## Activity
Print the data below exactly as it appears.

## Information shown
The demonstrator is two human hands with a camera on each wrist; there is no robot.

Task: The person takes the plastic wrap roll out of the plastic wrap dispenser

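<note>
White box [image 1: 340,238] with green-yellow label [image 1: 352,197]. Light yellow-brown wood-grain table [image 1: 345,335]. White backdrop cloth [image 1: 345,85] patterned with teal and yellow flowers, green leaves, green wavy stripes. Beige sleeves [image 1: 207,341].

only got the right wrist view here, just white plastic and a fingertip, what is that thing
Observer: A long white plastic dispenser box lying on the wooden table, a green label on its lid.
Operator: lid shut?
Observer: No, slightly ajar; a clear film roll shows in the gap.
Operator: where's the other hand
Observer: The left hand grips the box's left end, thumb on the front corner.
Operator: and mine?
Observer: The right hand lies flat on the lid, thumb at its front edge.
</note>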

## Problem solution
The demonstrator is two human hands with a camera on each wrist; there is no robot.

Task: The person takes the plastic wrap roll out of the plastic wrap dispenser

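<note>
White box [image 1: 340,238] with green-yellow label [image 1: 352,197]. Light yellow-brown wood-grain table [image 1: 345,335]. White backdrop cloth [image 1: 345,85] patterned with teal and yellow flowers, green leaves, green wavy stripes. Beige sleeves [image 1: 207,341].

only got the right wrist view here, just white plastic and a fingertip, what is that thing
Observer: A long white plastic dispenser box lying on the wooden table, a green label on its lid.
Operator: lid shut?
Observer: No, slightly ajar; a clear film roll shows in the gap.
Operator: where's the other hand
Observer: The left hand grips the box's left end, thumb on the front corner.
Operator: and mine?
Observer: The right hand lies flat on the lid, thumb at its front edge.
</note>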

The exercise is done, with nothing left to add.